Cole Swindell elevates his game to a higher level at a sold-out Ryman Auditorium

While performing his twelfth -- and most current -- multi-week No. 1 country radio single " "She Had Me at Heads Carolina," a heart-warming thing happened for Cole Swindell at the Ryman Auditorium. His eyes smiled.

Ten years into his time in Music City, Swindell's so much of a veteran that the baseball cap-wearing South Georgian looks like Greg Maddux on the mound for the 1995 Atlanta Braves -- a hard-charging competitor armed with a mastery of the art of the craft, tirelessly looking for ways to improve his work. To extend the baseball metaphor, the first of his two nights at country music's mother church was far from a perfect game. However, as many things are of late for Swindell, it was a career-redefining victory.

Swindell's face was smiling throughout the rest of the show. However, since the September 2021 passing of his mother, Carol Rainey Swindell, coupled with the fact that he's endured a four-year pause of sorts between his albums "All of It" and 2022-released "Stereotype," the veteran country star's face has arguably been more of a mask than an accurate gauge of his emotional state.

Smiling at The Ryman because Dierks Bentley joined you in a hyper-charged sprint onstage to open your 90-minute set with 2017's "Flatliner" is understandable. Moreover, having a toothy grin because Lauren Alaina made a surprise appearance as a fill-in for Lainey Wilson on your year-old chart-topper "Never Say Never" makes sense, too. However, the eyes don't lie. Swindell was a man on a mission on Wednesday evening. Audaciously, he ran through 27 songs on "Back Down To The Bar Tour"'s high-end dive bar set, which featured an actual pool table and the appearance of a working tap and bar with a trio of stools. The goal? To prove that he'd returned, re-energized more than arrived as a superstar.

Yes, playing The Ryman was a goal of his career. However, between a slowing of his new material blended with COVID-19's quarantine, Swindell appeared to be more an artist stuck in suspended animation than an establishing A-list Music City act. The streaming and TikTok-driven game in modern-era Nashville benefits stars who rise like supernovas. Slow-rising bar band vocalists becoming songwriters who establish themselves as songwriters who bring their lunch pail to work daily feel slightly out of favor of late. The idea of building a career forged via the amount of rubber the soles of your shoes leave on Music Row's roads seems antiquated.

However, Swindell's early opener Dylan Marlowe co-wrote Jon Pardi's August 2022 No. 1 single "Last Night Lonely" and played a very well-received set of radio and streaming-ready material. Alongside Big Loud Records-signed Ashley Cooke performing a Lower Broadway-ready acoustic cover of T-Pain's "Buy You A Drank" alongside her new tracks, it was a comforting return to the genre's classic star-making form.

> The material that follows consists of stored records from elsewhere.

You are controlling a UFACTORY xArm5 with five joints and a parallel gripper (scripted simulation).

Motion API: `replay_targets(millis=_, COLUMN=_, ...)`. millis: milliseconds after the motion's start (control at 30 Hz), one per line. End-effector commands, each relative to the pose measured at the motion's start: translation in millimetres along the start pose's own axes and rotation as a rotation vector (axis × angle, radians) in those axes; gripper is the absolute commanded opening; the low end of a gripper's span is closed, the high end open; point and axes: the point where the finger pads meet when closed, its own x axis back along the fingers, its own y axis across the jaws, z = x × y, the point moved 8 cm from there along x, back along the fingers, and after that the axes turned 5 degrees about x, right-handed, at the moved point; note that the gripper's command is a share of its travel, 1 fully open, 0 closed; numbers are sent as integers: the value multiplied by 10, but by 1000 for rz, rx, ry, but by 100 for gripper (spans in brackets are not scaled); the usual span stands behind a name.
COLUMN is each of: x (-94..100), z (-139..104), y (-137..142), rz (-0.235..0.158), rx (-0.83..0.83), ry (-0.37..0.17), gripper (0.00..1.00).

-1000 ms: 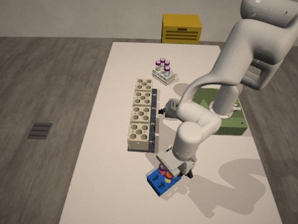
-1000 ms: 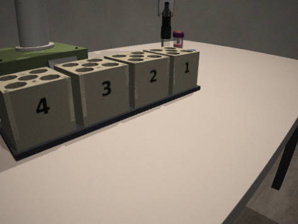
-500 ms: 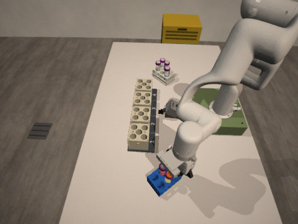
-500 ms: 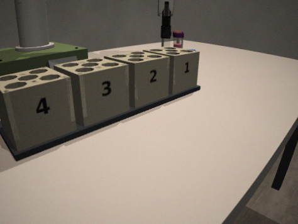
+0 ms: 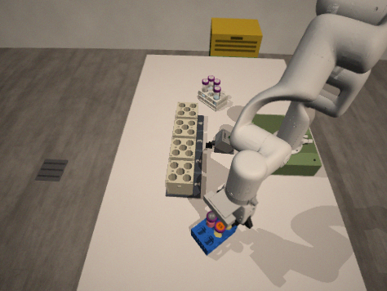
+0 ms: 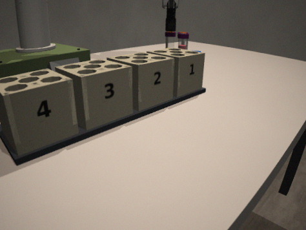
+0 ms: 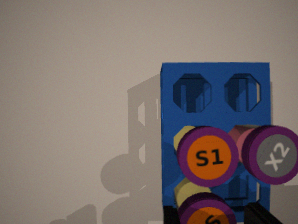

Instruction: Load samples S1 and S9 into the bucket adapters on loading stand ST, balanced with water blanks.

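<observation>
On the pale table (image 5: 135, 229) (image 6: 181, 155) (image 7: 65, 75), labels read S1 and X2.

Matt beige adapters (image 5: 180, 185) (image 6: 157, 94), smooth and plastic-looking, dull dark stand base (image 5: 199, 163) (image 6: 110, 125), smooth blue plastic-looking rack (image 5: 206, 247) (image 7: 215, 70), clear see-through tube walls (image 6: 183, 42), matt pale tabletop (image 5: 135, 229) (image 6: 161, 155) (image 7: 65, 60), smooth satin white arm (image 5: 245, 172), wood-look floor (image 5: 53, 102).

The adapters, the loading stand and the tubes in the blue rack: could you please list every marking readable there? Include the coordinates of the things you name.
"1": adapter (image 5: 180, 187) (image 6: 190, 81)
"2": adapter (image 5: 182, 157) (image 6: 155, 90)
"3": adapter (image 5: 184, 136) (image 6: 106, 106)
"4": adapter (image 5: 187, 114) (image 6: 42, 124)
"1", "2", "3", "4": loading stand (image 5: 197, 192) (image 6: 106, 123)
"S1": orange-dotted cap (image 5: 220, 226) (image 7: 208, 157)
"X2": grey-dotted cap (image 5: 211, 217) (image 7: 276, 155)
"S", rest cut off: lower cap (image 7: 207, 218)
Adapter-top hole numbers: too small.
</observation>
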Motion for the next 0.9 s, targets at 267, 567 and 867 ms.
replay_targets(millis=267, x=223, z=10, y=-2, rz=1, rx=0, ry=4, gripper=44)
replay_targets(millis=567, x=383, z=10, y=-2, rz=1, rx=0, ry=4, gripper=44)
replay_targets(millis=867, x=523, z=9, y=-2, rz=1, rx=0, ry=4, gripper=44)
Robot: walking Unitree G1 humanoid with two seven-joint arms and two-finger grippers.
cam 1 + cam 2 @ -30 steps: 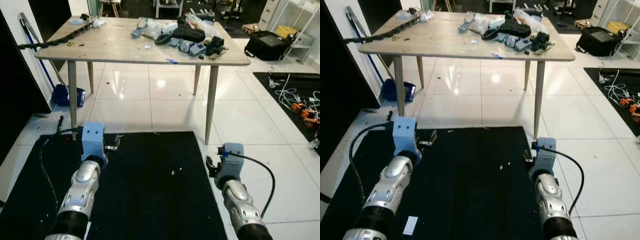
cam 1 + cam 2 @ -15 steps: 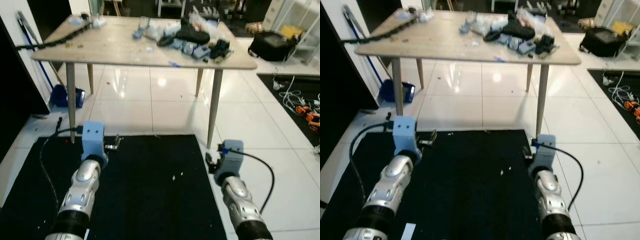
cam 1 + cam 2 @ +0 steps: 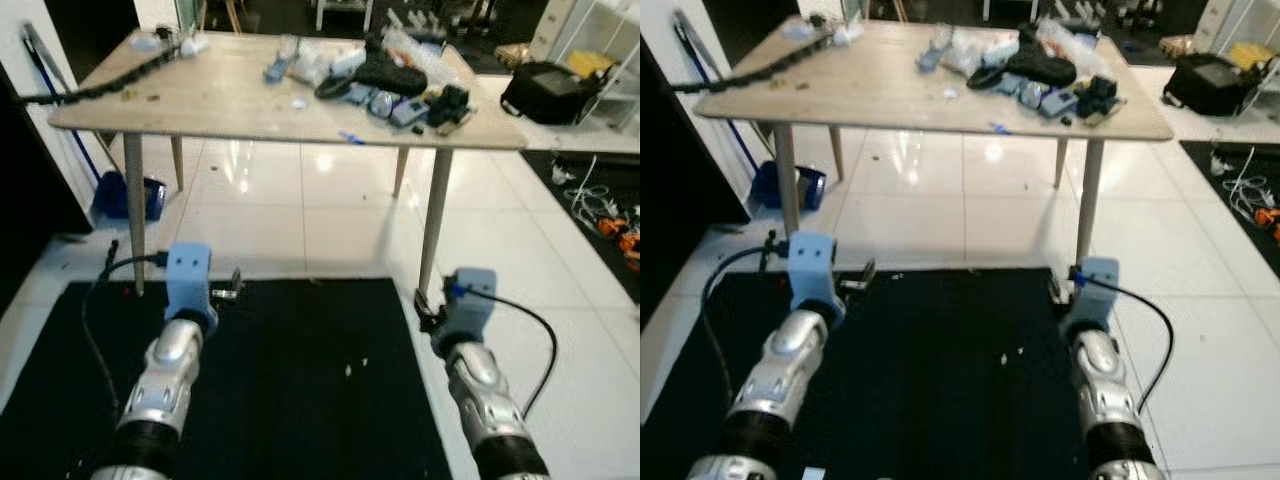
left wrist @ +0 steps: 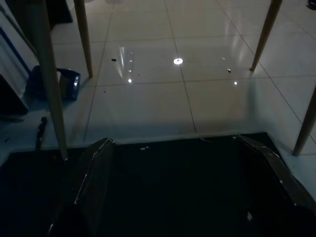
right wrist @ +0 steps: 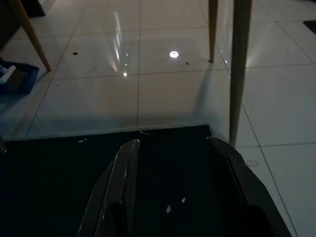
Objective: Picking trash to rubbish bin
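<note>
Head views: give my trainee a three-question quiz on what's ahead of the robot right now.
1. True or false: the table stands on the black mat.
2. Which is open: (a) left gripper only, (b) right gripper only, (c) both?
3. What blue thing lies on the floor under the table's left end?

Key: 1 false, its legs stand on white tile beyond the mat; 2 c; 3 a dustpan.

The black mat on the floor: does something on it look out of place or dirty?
Yes. A few small white scraps lie scattered on the black mat between the two arms, bright against the dark surface, like litter. What they are is too small to tell.
</note>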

Swindell could be one of the best of a crop of artists now emerging as wisened fathers of this now timeless form of country music stardom. The great trick of 90s icon Jo Dee Messina's "Heads Carolina, Tails California" being sampled for Swindell's biggest hit is that his wheelhouse is in evolving a particular era of country hit from 1995-2005 into a current smash.

"She Had Me At Heads Carolina" is powered by a country-to-rock radio-ready power vocal that, when lifted by a certain level of muscle-laden guitar riff, makes it sound more than ready to soundtrack any number of teen-to-college age comedies. A six-song medley of 90's covers of Brooks and Dunn's "Neon Moon," George Strait's "Carrying Your Love," Joe Diffie's "Pickup Man," Toby Keith's "Should've Been a Cowboy," John Michael Montgomery's "Be My Baby Tonight" and Garth Brooks' "Ain't Goin' Down ('til the Sun Comes Up)" were all delivered with the convincing tenor of someone who believes that country music cures all ills.

There's a certain level of believability in the work of all six of those previously-mentioned acts that is frequently joyously cosplayed in the work of acts like Swindell's longtime friend Luke Bryan (he sold his tour merchandise when he moved to Nashville) and Thomas Rhett (with whom he wrote "She Had Me At Heads Carolina").

"90s country is the best," said Swindell. Nobody in attendance at The Ryman disagreed with his belief. Instead, they were too busy cheering and singing along, their throats burning with the fact that they'd been doing so -- with occasional breaks - for nearly an hour.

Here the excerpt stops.